**Work order:** Every line with "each" in it must be copied from the data.
Segment Start: Data section
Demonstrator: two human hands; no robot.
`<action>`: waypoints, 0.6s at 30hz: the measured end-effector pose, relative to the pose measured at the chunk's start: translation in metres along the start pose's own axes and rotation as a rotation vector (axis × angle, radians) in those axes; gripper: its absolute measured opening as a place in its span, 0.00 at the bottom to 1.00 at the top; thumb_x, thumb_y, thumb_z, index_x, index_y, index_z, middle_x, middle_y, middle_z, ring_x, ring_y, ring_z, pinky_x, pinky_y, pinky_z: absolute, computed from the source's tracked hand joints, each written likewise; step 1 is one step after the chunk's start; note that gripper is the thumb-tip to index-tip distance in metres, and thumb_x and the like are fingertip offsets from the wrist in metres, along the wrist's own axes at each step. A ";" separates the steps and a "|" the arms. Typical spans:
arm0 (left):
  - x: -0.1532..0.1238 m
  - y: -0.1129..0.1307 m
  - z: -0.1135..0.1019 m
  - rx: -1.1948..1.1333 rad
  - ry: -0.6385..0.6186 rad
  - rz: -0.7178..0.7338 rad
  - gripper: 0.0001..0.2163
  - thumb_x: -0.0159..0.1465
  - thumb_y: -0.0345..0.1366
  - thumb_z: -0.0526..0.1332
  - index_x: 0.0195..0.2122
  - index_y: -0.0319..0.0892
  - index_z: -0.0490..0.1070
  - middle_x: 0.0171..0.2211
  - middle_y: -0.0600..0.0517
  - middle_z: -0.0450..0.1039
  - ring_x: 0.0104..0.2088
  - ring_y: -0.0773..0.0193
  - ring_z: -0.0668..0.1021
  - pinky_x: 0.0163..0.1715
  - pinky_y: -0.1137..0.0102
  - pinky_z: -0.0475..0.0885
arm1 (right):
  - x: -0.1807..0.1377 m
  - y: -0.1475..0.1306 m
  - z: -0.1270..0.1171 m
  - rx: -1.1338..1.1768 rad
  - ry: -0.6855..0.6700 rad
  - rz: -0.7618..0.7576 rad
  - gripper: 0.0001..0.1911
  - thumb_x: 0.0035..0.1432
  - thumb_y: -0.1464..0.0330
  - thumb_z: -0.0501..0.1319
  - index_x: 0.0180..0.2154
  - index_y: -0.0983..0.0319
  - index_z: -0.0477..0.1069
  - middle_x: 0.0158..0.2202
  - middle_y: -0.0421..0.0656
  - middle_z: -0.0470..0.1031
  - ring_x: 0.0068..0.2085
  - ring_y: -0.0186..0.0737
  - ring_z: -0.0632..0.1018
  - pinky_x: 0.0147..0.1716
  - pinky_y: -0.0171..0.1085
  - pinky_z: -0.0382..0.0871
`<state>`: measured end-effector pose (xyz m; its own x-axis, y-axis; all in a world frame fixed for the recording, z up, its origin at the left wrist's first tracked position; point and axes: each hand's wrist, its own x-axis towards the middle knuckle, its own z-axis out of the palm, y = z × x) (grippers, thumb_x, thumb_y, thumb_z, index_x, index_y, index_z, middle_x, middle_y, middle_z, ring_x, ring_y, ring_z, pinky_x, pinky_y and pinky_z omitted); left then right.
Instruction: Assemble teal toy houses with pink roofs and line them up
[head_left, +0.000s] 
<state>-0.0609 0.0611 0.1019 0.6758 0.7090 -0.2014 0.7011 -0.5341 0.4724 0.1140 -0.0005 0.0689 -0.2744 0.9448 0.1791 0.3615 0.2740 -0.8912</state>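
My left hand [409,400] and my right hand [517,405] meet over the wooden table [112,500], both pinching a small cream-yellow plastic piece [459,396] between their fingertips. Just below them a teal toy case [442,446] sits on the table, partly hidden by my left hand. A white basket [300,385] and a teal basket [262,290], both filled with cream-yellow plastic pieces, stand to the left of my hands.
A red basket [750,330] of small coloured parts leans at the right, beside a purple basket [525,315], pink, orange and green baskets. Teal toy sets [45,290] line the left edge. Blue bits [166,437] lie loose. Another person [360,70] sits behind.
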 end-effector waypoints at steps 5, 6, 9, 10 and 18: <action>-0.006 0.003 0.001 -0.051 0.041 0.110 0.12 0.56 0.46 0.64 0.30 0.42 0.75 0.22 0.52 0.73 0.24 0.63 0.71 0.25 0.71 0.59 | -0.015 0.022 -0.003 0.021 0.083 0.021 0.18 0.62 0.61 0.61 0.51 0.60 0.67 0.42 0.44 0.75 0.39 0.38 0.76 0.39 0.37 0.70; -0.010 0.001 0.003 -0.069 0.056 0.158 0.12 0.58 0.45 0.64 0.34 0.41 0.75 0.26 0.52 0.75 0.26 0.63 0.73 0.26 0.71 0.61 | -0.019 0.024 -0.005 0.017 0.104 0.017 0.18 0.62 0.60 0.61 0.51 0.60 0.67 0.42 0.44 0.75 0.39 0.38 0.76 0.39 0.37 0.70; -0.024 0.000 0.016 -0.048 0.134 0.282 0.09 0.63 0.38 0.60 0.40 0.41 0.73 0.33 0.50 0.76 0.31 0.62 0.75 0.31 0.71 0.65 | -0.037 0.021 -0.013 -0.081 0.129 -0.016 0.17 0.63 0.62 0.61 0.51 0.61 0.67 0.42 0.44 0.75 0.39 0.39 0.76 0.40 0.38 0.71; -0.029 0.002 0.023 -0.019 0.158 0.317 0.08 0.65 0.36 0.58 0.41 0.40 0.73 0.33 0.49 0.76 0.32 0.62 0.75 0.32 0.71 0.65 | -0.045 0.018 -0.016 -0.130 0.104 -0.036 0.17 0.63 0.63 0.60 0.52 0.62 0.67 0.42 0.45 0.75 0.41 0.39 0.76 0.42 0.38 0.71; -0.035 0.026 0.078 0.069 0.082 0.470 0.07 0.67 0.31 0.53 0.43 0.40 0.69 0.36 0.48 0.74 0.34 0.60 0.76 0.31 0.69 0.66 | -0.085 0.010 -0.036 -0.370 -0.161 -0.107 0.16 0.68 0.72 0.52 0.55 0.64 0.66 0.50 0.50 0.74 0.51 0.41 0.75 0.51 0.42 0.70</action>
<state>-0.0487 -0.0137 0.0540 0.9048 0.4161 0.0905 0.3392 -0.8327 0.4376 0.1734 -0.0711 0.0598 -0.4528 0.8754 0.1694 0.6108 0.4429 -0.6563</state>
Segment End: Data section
**Answer area:**
`<action>`: waypoints, 0.6s at 30hz: the measured end-effector pose, relative to the pose measured at the chunk's start: translation in metres along the start pose's own axes and rotation as a rotation vector (axis × angle, radians) in those axes; gripper: its absolute measured opening as a place in its span, 0.00 at the bottom to 1.00 at the top; thumb_x, thumb_y, thumb_z, index_x, index_y, index_z, middle_x, middle_y, middle_z, ring_x, ring_y, ring_z, pinky_x, pinky_y, pinky_z: absolute, computed from the source's tracked hand joints, each written likewise; step 1 is one step after the chunk's start; note that gripper is the thumb-tip to index-tip distance in metres, and thumb_x and the like are fingertip offsets from the wrist in metres, along the wrist's own axes at each step. A ";" separates the steps and a "|" the arms. Typical spans:
`<state>`: measured end-effector pose (xyz m; its own x-axis, y-axis; all in a world frame fixed for the recording, z up, its origin at the left wrist's first tracked position; point and axes: each hand's wrist, its own x-axis towards the middle knuckle, its own z-axis out of the palm, y = z × x) (grippers, thumb_x, thumb_y, thumb_z, index_x, index_y, index_z, middle_x, middle_y, middle_z, ring_x, ring_y, ring_z, pinky_x, pinky_y and pinky_z omitted); left then right.

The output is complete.